One customer complained that her daughter had incurred charges of more than $350 (£200) while playing a game.
The FTC said thousands of consumers had been affected and unauthorised charges ran into the millions.
FTC consumer protection director Jessica Rich said: "A central tenant in consumer protection is that you need to obtain consumer consent before placing charges on their bills.
"That applies all places, from brick-and-mortar stores to app stores."
The legal action seeks both refunds for consumers and a ban on billing account holders for in-app charges made without their consent.
Last week the FTC launched a similar lawsuit against T-Mobile, and in January it reached a $32.5m (£19m) settlement with Apple over in-app charges.
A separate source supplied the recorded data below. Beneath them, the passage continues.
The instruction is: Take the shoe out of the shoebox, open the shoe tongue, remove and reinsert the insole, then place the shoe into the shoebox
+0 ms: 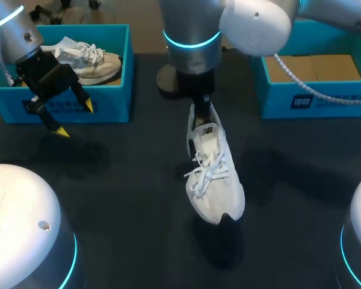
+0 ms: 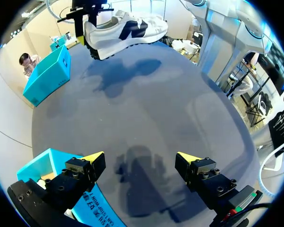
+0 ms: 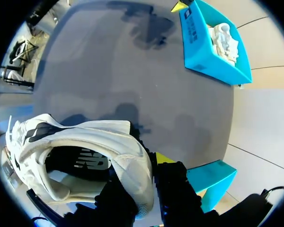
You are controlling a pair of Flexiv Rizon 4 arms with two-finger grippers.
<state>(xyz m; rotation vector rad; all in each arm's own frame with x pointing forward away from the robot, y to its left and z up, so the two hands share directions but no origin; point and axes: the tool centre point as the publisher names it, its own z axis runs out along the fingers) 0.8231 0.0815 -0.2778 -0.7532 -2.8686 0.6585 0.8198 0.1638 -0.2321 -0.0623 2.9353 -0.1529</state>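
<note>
The right claw (image 1: 201,109) is clamped on the heel of the shoe (image 1: 213,174), held above the counter's (image 1: 120,180) bare middle between the left box (image 1: 117,103) and the right box (image 1: 277,96), while the left claw (image 1: 75,118) hangs spread and empty just before the left box's front wall.

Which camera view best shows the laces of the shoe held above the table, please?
The head view: the shoe shows whole from above, laces facing the camera. The left wrist view shows only its side, far off; the right wrist view just its heel and opening.
</note>
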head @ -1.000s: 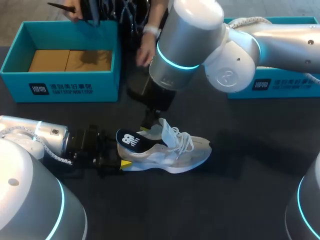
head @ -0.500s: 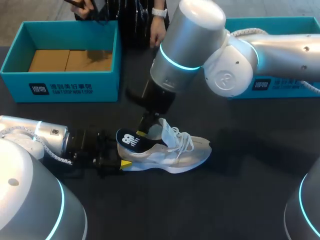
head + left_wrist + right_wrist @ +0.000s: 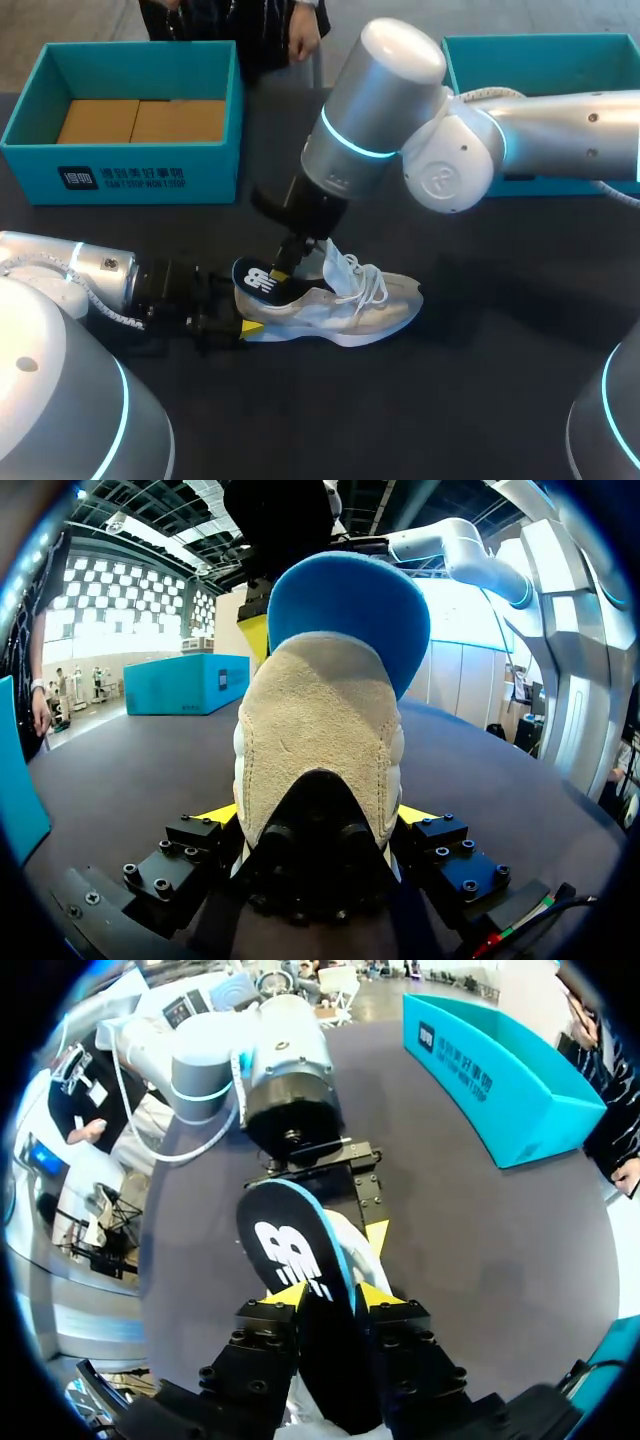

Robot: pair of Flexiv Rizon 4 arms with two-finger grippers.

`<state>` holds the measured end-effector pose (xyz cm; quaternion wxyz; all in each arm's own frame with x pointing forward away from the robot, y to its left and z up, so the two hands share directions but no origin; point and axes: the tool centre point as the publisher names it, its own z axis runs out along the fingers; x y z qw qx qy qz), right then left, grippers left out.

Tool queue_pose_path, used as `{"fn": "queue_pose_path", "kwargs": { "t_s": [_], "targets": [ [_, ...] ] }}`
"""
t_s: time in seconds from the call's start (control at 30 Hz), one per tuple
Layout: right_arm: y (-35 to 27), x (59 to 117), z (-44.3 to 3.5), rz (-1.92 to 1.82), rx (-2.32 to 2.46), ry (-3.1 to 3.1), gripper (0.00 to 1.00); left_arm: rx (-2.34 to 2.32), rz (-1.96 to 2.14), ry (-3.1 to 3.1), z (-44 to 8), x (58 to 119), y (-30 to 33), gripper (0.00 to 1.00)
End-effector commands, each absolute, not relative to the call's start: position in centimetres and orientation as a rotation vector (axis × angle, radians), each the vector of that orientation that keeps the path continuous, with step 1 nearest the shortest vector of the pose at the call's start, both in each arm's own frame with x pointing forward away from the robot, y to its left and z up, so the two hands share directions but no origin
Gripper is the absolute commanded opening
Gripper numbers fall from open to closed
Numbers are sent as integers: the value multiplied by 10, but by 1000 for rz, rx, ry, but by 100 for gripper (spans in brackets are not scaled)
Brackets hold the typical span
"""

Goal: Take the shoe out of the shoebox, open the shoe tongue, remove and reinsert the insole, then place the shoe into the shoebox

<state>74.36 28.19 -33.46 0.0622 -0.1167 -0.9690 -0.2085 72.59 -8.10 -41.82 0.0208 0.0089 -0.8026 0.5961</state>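
Dipped lower since a second ago; pinching insole (image 3: 285, 1245) in right gripper (image 3: 330, 1295), clamping shoe (image 3: 315, 730) in left gripper (image 3: 318, 815); mid-removal, seemingly. Next, pull clear.

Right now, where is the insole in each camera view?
Head view: insole sticks up from the shoe at its heel end, centre-left.
Left wrist view: blue underside above the heel, ahead of the left tool.
Right wrist view: insole clamped in the right tool.
Shared landmark: the shoe's heel.

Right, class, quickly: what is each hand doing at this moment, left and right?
Left hand: closed on the shoe, at its heel.
Right hand: closed on the insole.
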Motion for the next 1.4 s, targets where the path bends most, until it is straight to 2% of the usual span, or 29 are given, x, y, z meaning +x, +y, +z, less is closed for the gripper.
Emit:
{"fn": "queue_pose_path", "kwargs": {
  "t_s": [0.03, 0.13, 0.2, 0.33, 0.43, 0.5, 0.9, 1.4],
  "targets": [
    [284, 748, -339, -619, -351, -2932, 22, 30, 1850, -2492, -420, 724, -82, 0],
    [283, 747, -342, -611, -354, -2933, 17, 30, 1850, -2492, -420, 724, -82, 0],
    [282, 746, -342, -603, -356, -2930, 10, 30, 1850, -2492, -420, 724, -82, 0],
    [277, 745, -341, -596, -369, -2932, 14, 30, 1850, -2492, -420, 724, -82, 0],
    [273, 744, -341, -585, -379, -2934, 14, 30, 1850, -2492, -420, 724, -82, 0],
    [270, 745, -340, -580, -382, -2935, 0, 30, 1850, -2492, -420, 724, -82, 0],
    [254, 749, -321, -533, -381, -2948, 0, 30, 1850, -2492, -420, 724, -82, 0],
    [233, 755, -247, -584, -345, -2925, 0, 30, 1850, -2492, -420, 724, -82, 0]
  ]
}}
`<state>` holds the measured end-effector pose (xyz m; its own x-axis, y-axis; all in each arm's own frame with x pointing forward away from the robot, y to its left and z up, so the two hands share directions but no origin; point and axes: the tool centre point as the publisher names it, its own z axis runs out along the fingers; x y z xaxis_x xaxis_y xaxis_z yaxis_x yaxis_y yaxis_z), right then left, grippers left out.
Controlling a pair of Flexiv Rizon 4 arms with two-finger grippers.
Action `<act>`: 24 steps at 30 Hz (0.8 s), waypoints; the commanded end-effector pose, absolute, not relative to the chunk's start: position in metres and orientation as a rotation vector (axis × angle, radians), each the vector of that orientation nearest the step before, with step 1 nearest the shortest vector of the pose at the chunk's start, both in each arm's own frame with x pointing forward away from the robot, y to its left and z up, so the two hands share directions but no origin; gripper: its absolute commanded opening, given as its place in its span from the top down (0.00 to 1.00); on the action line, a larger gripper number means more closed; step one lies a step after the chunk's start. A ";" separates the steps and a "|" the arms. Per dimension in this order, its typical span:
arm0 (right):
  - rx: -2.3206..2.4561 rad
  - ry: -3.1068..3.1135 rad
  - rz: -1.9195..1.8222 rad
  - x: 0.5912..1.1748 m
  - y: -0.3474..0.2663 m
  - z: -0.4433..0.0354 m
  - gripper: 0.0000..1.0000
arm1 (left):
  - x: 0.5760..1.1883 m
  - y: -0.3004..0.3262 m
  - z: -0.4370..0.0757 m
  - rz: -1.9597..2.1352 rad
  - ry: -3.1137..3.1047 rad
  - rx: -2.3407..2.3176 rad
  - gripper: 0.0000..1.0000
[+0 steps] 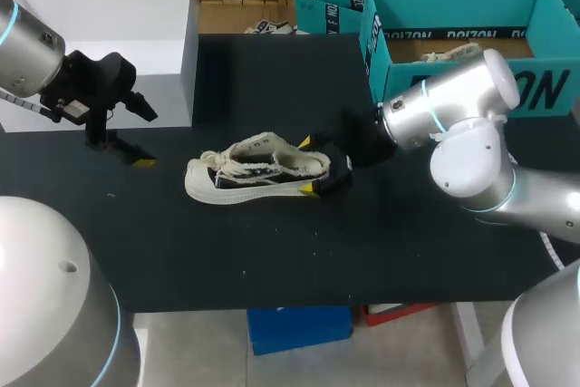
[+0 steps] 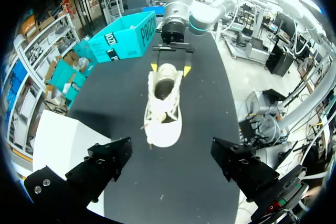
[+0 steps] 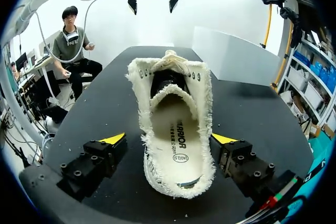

Charges racked up by children without parental consent has also caused concern for PayPal, which is owned by eBay.
In April, Sky News revealed PayPal was changing its terms and conditions for account users.
A new clause, activated last month, said users must agree to "take all reasonable steps to protect the security of the personal electronic device through which you access the Services (including, without limitation, using pin and/or password protected personally configured device functionality to access the Services and not sharing your device with other people)."
Paypal denied it was banning account users sharing their computers.
A spokesman said: "The new wording in our User Agreement says that users should take reasonable care when sharing devices so their PayPal account is not compromised."
Meanwhile, the celebrated children's author Allan Ahlberg revealed he turned down a lifetime achievement award after learning it was sponsored by Amazon.
In a letter to the Bookseller, he complained about Amazon's UK tax arrangements, whereby revenue earned in Britain is accounted for in low-tax Luxembourg.
Amazon's UK subsidiary reached sales of £4.3bn last year but it paid only £4.2m in tax.
Amazon.co.uk saw a 56% rise in profit to £17m during 2013, along with a 13% rise in UK revenue.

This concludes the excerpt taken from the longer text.